→ Task item: Everything below from the line with "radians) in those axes" through the line with "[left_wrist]" must be retyped exactly, except the pictures.

→ Data in this exercise:
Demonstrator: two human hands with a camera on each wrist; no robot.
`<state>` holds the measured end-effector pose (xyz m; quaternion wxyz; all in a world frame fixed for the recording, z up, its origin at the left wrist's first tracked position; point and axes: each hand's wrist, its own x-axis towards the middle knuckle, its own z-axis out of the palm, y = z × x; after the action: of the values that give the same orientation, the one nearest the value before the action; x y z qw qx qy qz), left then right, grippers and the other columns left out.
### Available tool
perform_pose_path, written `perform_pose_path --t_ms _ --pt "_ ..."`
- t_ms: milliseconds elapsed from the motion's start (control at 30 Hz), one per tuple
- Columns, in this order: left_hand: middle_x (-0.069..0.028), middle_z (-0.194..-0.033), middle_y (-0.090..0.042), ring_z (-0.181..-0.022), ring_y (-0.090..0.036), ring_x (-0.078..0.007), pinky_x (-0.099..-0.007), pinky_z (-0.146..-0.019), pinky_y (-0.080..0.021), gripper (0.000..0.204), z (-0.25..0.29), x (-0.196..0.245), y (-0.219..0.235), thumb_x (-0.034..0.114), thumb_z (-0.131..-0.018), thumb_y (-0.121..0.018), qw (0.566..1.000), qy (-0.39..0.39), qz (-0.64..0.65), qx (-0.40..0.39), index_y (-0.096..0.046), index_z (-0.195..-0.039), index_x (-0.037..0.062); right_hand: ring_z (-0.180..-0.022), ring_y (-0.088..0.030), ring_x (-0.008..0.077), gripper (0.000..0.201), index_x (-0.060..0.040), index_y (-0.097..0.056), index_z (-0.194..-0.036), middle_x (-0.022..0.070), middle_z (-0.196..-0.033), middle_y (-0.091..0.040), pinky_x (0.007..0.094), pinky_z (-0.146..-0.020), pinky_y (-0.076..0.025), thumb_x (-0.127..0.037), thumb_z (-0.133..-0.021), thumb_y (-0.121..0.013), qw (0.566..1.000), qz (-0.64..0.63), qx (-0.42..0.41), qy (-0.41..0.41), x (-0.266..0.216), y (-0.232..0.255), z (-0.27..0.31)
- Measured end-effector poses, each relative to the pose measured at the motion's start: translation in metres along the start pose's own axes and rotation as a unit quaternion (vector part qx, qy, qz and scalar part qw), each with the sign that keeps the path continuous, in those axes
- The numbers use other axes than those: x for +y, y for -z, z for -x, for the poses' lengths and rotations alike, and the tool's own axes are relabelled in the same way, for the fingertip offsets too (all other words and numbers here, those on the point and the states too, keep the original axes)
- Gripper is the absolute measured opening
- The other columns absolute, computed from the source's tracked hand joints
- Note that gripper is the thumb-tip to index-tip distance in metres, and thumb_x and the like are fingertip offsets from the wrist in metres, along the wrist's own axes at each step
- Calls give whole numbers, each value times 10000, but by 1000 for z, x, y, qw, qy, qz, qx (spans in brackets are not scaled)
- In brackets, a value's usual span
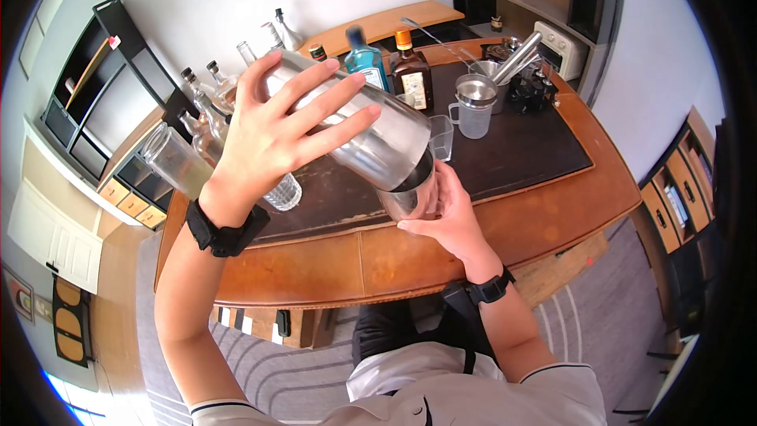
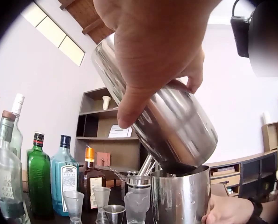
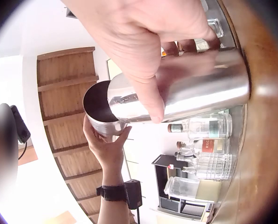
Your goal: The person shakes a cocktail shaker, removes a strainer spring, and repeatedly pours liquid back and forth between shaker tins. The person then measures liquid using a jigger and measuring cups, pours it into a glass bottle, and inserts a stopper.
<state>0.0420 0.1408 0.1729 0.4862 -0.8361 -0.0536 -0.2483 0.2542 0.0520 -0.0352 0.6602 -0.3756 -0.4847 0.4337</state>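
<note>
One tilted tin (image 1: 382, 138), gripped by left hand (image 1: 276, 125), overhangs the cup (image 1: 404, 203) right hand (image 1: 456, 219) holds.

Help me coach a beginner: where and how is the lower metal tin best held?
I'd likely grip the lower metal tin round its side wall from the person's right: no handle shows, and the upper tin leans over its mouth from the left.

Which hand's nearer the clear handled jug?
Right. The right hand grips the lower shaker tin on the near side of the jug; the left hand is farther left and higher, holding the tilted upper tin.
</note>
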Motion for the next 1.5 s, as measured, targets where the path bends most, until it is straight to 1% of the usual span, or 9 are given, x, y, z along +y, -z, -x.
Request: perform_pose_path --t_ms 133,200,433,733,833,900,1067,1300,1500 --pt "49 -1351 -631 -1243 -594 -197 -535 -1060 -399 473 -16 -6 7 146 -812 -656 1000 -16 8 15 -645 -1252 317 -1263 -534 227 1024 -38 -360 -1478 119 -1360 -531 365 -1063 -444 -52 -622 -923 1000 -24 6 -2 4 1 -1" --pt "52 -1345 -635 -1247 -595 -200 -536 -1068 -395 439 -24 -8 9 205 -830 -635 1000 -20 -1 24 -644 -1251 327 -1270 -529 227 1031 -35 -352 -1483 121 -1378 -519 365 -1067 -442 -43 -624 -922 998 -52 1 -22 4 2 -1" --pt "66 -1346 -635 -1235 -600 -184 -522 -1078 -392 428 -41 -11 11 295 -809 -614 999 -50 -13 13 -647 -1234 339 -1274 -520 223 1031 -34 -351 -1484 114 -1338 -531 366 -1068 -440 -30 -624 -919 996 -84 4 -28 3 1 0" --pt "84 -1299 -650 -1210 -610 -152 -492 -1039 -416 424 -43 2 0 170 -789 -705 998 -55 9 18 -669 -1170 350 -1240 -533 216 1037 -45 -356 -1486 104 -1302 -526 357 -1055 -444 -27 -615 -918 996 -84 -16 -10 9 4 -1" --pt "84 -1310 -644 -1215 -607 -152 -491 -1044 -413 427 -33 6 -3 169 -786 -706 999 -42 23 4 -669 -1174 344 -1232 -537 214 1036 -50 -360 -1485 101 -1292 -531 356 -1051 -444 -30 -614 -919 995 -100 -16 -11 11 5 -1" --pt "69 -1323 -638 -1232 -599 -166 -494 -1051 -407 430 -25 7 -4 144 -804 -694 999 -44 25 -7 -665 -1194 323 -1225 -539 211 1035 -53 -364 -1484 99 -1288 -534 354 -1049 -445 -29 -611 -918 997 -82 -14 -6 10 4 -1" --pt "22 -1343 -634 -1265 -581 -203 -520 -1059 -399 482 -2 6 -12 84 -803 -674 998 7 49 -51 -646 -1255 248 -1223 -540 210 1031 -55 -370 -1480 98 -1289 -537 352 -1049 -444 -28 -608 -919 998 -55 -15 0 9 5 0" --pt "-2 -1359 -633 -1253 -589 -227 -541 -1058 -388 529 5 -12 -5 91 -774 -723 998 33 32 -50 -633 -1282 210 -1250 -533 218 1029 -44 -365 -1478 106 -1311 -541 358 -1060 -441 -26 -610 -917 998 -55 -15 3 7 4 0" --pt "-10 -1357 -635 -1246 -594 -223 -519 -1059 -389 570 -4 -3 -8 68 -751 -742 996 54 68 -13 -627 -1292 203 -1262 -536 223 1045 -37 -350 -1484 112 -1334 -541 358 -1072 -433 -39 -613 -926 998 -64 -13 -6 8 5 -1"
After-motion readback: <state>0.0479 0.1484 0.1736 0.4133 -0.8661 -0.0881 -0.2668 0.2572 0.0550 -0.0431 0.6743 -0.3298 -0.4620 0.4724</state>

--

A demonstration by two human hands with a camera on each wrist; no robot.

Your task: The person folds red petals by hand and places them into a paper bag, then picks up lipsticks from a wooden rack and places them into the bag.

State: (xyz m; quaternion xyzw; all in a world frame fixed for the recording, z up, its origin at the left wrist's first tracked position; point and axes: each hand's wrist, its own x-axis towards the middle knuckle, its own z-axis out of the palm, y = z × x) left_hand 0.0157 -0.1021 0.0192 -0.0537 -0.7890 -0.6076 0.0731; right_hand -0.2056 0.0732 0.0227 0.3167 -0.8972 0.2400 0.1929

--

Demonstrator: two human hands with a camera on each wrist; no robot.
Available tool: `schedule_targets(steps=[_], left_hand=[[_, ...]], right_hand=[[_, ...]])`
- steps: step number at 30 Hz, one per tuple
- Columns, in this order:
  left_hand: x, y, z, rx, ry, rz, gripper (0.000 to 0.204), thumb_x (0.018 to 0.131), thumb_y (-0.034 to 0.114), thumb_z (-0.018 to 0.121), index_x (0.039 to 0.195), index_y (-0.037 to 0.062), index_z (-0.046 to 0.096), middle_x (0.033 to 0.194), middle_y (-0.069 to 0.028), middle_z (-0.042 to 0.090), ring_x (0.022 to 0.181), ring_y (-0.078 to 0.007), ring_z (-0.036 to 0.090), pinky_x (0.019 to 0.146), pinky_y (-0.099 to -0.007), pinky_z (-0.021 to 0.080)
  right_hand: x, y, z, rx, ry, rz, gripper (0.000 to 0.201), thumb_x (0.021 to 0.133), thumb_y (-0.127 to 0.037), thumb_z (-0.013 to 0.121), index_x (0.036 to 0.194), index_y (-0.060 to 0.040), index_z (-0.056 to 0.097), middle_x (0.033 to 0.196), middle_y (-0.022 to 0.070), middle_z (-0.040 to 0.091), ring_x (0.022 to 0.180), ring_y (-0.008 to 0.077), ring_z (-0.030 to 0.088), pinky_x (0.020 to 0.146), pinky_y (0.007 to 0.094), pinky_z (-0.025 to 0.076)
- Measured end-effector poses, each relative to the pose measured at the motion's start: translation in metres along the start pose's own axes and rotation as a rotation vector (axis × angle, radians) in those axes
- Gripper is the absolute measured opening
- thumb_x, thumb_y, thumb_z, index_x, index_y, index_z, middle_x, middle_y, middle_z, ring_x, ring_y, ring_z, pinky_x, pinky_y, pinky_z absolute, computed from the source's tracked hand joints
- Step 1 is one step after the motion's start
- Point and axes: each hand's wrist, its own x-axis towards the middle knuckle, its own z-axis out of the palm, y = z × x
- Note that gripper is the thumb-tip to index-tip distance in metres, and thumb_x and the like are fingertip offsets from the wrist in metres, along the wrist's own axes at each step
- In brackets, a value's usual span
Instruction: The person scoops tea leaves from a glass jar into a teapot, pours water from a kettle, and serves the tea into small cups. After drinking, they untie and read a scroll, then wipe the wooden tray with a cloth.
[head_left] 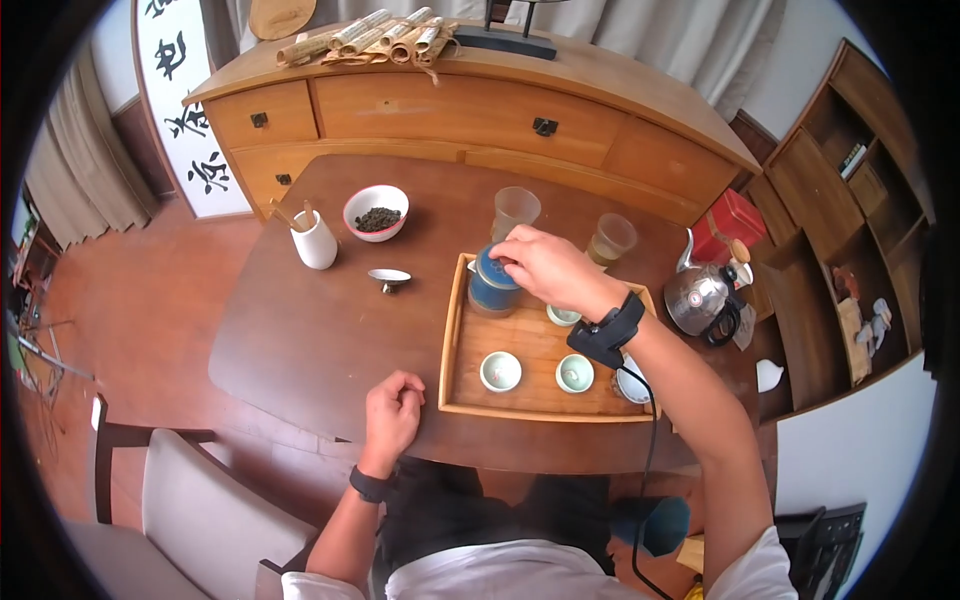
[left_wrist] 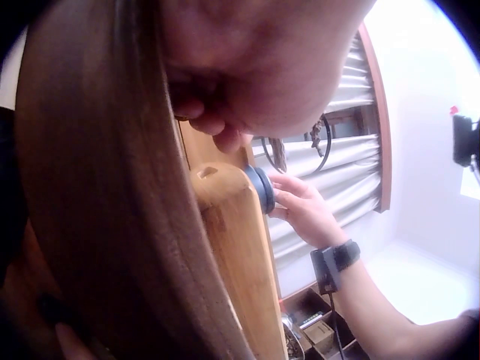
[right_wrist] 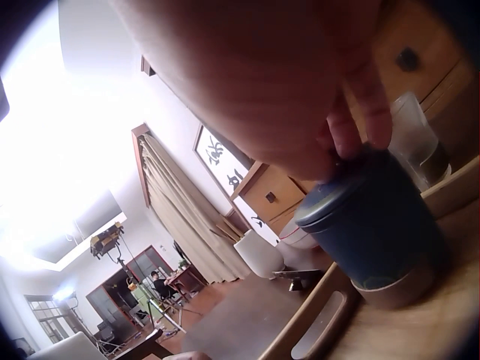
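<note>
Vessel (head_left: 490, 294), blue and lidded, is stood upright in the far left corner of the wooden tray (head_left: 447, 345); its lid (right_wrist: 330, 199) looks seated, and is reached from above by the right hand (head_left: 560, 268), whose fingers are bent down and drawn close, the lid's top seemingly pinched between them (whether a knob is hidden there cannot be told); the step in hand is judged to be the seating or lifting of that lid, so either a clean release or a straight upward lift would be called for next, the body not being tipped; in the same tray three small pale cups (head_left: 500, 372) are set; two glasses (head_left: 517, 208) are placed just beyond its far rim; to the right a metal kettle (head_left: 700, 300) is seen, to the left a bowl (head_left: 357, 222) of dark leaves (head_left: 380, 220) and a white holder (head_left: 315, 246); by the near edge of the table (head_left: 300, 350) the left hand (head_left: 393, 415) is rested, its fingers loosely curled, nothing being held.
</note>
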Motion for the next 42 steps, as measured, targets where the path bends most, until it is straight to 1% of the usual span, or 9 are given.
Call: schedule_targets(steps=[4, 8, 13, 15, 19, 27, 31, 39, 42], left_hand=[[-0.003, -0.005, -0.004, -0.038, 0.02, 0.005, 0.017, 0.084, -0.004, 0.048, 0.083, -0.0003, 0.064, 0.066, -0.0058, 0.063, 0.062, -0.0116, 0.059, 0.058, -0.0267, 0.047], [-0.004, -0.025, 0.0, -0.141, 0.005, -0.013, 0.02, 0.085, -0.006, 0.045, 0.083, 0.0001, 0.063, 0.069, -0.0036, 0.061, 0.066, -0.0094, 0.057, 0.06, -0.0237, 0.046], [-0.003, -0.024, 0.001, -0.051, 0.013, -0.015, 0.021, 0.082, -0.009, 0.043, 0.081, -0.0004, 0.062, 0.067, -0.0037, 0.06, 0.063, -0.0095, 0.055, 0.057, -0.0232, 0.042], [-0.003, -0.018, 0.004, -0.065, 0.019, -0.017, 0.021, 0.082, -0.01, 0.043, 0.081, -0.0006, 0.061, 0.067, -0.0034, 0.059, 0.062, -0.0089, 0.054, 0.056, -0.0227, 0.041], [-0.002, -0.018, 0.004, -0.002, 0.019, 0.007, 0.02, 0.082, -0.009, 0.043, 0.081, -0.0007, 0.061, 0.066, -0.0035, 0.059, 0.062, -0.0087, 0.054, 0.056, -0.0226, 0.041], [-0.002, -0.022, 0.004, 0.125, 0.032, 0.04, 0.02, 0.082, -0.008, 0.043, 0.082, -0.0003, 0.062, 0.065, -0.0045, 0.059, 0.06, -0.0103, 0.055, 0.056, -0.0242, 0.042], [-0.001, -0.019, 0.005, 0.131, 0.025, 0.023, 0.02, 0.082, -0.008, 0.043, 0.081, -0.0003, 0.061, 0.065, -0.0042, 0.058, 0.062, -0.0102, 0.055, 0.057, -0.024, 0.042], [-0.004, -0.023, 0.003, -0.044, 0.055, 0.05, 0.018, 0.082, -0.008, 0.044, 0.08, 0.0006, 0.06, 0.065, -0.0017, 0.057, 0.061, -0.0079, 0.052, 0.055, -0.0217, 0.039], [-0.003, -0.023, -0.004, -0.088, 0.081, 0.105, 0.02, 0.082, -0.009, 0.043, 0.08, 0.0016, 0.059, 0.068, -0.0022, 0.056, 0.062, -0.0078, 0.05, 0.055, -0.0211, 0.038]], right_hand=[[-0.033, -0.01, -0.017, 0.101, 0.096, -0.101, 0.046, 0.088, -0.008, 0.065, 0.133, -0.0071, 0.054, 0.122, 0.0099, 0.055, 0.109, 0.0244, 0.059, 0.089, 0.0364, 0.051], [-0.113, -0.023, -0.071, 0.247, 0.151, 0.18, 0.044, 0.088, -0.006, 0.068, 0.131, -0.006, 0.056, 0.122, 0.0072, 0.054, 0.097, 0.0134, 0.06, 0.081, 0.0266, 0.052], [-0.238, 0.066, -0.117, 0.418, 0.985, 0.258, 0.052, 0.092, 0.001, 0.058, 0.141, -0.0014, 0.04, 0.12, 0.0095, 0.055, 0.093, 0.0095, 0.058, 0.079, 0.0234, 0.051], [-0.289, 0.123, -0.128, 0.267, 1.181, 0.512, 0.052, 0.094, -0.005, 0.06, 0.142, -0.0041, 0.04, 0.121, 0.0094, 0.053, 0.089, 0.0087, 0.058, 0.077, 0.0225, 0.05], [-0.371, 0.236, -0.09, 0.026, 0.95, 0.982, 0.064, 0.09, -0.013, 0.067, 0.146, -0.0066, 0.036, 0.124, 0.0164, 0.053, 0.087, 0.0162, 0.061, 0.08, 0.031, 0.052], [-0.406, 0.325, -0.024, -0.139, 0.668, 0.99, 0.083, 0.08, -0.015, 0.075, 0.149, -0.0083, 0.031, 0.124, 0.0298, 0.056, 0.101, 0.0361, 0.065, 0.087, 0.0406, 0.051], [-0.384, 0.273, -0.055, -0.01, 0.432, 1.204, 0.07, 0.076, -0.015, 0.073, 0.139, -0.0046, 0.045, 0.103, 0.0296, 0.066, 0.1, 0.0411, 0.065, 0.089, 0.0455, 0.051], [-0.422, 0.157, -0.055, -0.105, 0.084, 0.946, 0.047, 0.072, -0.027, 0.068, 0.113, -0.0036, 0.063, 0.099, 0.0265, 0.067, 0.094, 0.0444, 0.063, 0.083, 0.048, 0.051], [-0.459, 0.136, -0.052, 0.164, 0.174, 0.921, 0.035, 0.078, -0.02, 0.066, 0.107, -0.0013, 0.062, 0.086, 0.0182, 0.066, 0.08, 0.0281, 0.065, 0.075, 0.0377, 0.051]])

→ The answer:
- Measured end-effector poses, each relative to the pose measured at the motion's start: translation in metres along the start pose's own axes and rotation as a rotation vector (axis × angle, radians) in those axes
- Gripper is the absolute measured opening
- thumb_x, thumb_y, thumb_z, index_x, index_y, index_z, middle_x, middle_y, middle_z, ring_x, ring_y, ring_z, pinky_x, pinky_y, pinky_z absolute, computed from the source's tracked hand joints
- Step 1 is one step after the motion's start
- Point and axes: each hand's wrist, its own x-axis towards the middle knuckle, its own z-axis out of the palm, y = z × x
- Note that gripper is the thumb-tip to index-tip distance in metres, and thumb_x and the like are fingertip offsets from the wrist in metres, along the wrist's own axes at each step
- In brackets, a value's usual span
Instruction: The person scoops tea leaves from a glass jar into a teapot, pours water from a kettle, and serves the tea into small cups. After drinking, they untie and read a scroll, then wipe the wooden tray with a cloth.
[head_left] 
[left_wrist] 

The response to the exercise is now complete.